The Texas Family Code provides that a divorce must be on file with the court for a minimum of sixty days before the divorce can be finalized. The actual duration of your divorce is determined by many additional factors, such as the Court’s calendar, attorney’s calendars and your personal calendar. A divorce cannot be finalized until the parties have reached an agreement on all issues or the parties have had a final trial of the issues.
If the spouses have reached an agreement on all of the relevant issues a divorce may be obtained as soon as the 61st day after the divorce petition was filed. If an agreement is not reached and the case must be tried, the length of time is primarily dependent on the court’s docket. In Collin County, our experience has been that most divorce cases are set for trial within four to twelve months after the divorce petition is filed.
4. Do I need a legal separation from my spouse?
While some states recognize a legal status known as “legal separation”, Texas does not. Under the Texas Family Code spouses are married until the Court grants a divorce.
5. Where can I file for divorce?
You can file for divorce in a county in which either you or your spouse have lived for at least 90 days, as long as that same person has lived in Texas for at least six months.
6. What are Temporary Orders?
Temporary orders are orders issued by a court, after either a hearing or an agreement made by the parties. Temporary Orders are intended to provide the parties with some structure regarding the possession and exchange of children, child support and the expenditure of the parties’ marital funds until the divorce is final. Practitioners sometimes refer to them as “band-aid” orders. Temporary orders commonly address issues such as child support, custody and visitation of the children, who shall have exclusive use of the marital residence and exclusive use of vehicles, as well as alimony, and interim attorneys fees.
7. If my spouse and I have agreed to all the relevant terms of our settlement, what is the general procedure for obtaining and finalizing the divorce?
It is common for spouses to believe that they have an agreement, when they actually have not addressed all the necessary terms, such as child custody or support, or property division.

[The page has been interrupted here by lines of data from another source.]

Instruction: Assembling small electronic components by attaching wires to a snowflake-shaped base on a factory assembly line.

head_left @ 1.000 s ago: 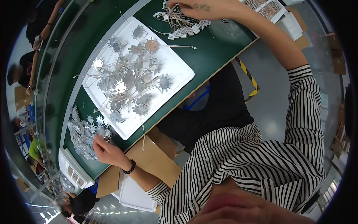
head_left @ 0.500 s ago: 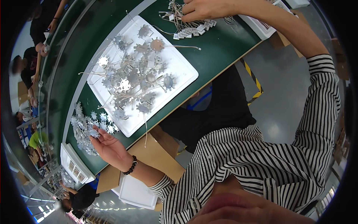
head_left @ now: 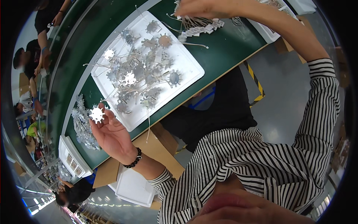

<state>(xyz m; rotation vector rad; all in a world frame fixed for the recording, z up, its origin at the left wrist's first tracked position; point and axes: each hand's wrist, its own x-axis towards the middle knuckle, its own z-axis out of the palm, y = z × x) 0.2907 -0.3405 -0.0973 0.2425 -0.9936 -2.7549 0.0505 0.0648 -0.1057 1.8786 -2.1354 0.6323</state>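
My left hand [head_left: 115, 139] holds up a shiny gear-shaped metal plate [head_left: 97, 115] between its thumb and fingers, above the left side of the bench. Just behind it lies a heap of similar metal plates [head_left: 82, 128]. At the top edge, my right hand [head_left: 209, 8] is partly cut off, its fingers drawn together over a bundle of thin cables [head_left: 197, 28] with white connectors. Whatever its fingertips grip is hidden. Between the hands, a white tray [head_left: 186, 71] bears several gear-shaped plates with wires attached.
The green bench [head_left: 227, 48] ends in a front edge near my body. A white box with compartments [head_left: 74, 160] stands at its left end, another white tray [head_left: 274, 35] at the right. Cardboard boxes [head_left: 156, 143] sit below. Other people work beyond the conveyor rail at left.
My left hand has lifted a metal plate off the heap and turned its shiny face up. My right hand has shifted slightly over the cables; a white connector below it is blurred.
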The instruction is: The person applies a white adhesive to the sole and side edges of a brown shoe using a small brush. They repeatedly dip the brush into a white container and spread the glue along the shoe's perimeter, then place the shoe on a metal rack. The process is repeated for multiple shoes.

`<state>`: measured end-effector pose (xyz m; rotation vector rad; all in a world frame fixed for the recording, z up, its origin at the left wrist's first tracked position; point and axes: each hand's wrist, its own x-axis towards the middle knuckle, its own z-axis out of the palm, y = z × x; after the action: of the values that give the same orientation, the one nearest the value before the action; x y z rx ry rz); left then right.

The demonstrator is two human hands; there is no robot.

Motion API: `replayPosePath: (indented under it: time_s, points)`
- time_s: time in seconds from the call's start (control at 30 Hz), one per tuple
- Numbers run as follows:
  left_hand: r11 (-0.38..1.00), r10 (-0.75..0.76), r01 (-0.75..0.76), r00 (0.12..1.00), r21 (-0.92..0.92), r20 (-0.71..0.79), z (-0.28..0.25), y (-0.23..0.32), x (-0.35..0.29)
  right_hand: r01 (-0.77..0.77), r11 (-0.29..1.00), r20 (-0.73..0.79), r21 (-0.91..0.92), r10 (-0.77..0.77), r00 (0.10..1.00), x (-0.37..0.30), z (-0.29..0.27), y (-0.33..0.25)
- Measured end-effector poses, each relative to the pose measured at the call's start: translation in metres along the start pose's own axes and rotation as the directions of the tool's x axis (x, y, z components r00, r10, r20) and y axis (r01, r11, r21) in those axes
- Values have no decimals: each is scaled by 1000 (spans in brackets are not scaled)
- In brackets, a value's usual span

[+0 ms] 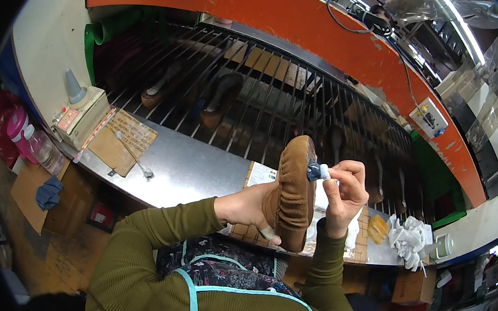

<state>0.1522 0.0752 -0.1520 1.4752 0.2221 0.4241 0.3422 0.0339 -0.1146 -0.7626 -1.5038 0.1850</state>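
White plastic, or something like it, makes up the small piece point(324, 172) that the right hand point(348, 196) pinches between thumb and forefinger, the fingers point(338, 174) pressed together on it. Its dark blue end point(313, 172) points left and appears to touch the right side of the brown shoe point(294, 184), though I cannot tell whether that end is a brush, a cloth or a film. That contact is the relation that counts: the shoe lies directly left of the pinching fingers, and the piece bridges the short space between, running roughly crosswise to the shoe. The shoe's long axis stands near upright, its top leaning slightly right, with gathered folds along the middle and the smoother part below. The left hand point(245, 207), in contact with the shoe itself, closes around its lower left; its thumb, with a pale wrap, lies near the bottom, while its other fingers are mostly hidden behind. Beyond, the metal bench point(188, 180) runs past both hands, with a yellow block point(378, 229) and crumpled white cloth point(409, 237) to the right. Farther out, dark metal bars point(251, 116) slope away beneath an orange beam point(257, 3).
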Motion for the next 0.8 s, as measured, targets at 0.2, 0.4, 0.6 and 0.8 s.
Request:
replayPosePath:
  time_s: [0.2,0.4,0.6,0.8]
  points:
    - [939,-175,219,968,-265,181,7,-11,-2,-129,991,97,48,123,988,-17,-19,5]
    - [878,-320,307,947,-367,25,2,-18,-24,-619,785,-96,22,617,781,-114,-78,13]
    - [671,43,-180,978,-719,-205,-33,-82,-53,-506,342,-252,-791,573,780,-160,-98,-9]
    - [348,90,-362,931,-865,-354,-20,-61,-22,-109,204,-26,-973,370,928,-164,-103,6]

However, assuming all required terms are agreed to in advance of filing, the divorce can be a relatively simple legal procedure. The attorney for the Petitioner (the filing spouse) files the divorce petition. The other spouse can be brought into the lawsuit by executing a Waiver of Service, which notifies the Court that the spouse signing the waiver knows about the divorce and agrees to let the divorce go forward so long as they have signed off on the final decree of divorce. The Petitioner’s attorney then drafts an Agreed Final Decree of Divorce and any other necessary documents that are reviewed and signed by the other spouse. The other spouse is free to hire or consult with an attorney of his or her own. After the necessary papers are signed by the parties and attorneys, the Petitioner and his/her attorney then go to court for a hearing to have the court enter the Decree and other documents.
If the other spouse will not execute a waiver of service, the case becomes contested. The other spouse can be brought into the lawsuit by service of citation by a process server.
8. Do I have to show fault to get a divorce?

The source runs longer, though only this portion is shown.